Between one single person and another, we have a symbol for how to honor fuzzy
boundaries. As Jews, we tie tzitzit, fringes, on the corners of our clothing, the
edges of our individual identities. These fringes are mixtures of“my” cloth and the
universe's air. Not good fences, but good fringes make good neighbors. Nor do I let these
fringes simply unfold unplanned from the cutting of the fabric, helter-skelter. I make a
careful pattern of this zone of fuzziness: I tie a certain number of knots with a certain
number of spiral twists. The tzitzit are threads of connection, tied with care and
consciousness. Likewise, when whole peoples find blurred boundaries where the walls and
fences used to be impermeable, we must find the way to tie sacred fringes.

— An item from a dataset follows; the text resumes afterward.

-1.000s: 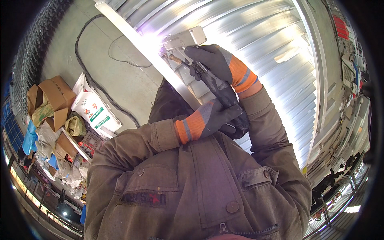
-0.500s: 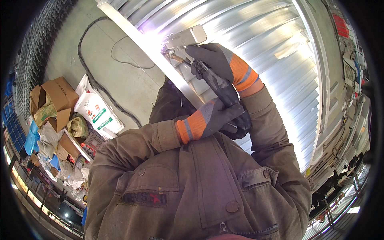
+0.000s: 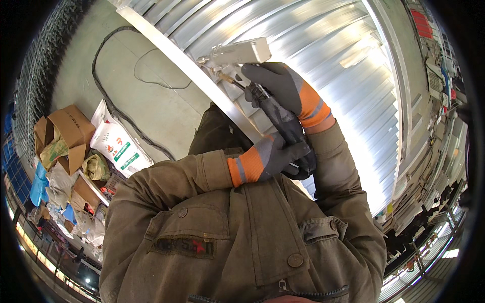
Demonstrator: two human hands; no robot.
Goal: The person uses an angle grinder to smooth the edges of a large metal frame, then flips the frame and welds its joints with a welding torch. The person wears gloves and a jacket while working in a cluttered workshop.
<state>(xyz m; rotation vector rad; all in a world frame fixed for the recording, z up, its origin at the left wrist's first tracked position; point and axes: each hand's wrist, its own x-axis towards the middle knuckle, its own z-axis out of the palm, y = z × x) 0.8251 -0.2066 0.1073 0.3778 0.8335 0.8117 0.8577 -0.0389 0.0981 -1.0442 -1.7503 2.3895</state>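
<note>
A welding gun [image 3: 245, 52] with a silver block head and a brass-coloured fitting is held over a metal panel. My right hand [image 3: 285, 91], in a grey and orange glove, is wrapped round the gun's handle just behind the head. Lower down, my gloved left hand [image 3: 275, 155] grips the black sleeved cable [image 3: 285, 121] that runs back from the gun. The nozzle points left, near the long pale metal edge bar [image 3: 177, 60] of the ribbed silvery panel [image 3: 308, 40]. No glow shows at the tip. Part of the handle is hidden by my right fingers.
Dark cable [image 3: 101, 86] loops over the grey floor on the left. Beside it stand a white printed sack [image 3: 118, 141], an open cardboard box [image 3: 73, 129] and crumpled plastic bags [image 3: 60, 182]. Metal strips and other stock [image 3: 424, 151] lie along the right.
The bright violet-white glare at the nozzle has gone out. The gun and my right hand have shifted slightly right and down, away from the edge bar. My left hand keeps its hold.
</note>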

The Torah's story of Pinhas poses our archetypal test in this regard. The Israelites make
friends with the people of Moab, joining with them sexually and celebrating their gods. God
— Reality Itself, YHWH who is the zealous breath of life — sends a plague upon them.
Pinhas, a priest and one of Aaron's grandsons, sees an Israelite and a Midianite having
sex. In rage, he flings his lance at them, killing them both. The plague ends. And the Torah
continues (Num. 25:10-13):“YHWH spoke to Moses, saying: 'Pinhas has turned back my hot
wrath from upon the Children of Israel by expressing zealously My zeal amidst them. And so I
did not finish off the Children of Israel in My zealotry. Therefore say: Here! I give him my
covenant of peace; it shall be for him and his seed after him a covenant of priesthood
forever, because of his zealotry for his God, through which he atoned for the
Israelites.“'
Most readers take this to mean that God was pleased with Pinhas. But the Hebrew is
fluid;“zealotry” can be“jealousy,” and you can hear God's words this way: “In a
blind rage, consumed with jealousy, I began killing My people with the plague. Then Pinhas
imitated Me — he turned his hand to killing. His act opened my eyes, shocked me into shame
at what I was doing. That is why I stopped the plague; and why I made with Pinhas my
covenant of peace.” In this reading, God grows, does tshuvah. The God who begins by
bringing a plague ends by making a covenant of peace: No more killing.
What does it mean for us today? Two peoples long separated, the Jews and Palestinians,
have suddenly found the boundaries between them permeable. Plagues of possessiveness,
violence, hatred, have surfaced in them both. Each has already given birth to more than one
Pinhas: zealous murderers, home-demolishers, wielders of asphalt to bury farmland and divide
communities. And some have praised these Pinhas followers, seeing in their zealotry God's
will. We need, instead, to learn from the horror that God felt when God saw Pinhas imitating
God, to create a new covenant of peace.
For Jews, that means not only undertaking a public, clear, explicit and vigorous effort
to reeducate all Jews to see that God learned from Pinhas to repudiate such acts of
zealotry. It also means that we must shape our contacts with other peoples in as much
mindfulness as the weaver shapes the intricate boundaries of tzitzit.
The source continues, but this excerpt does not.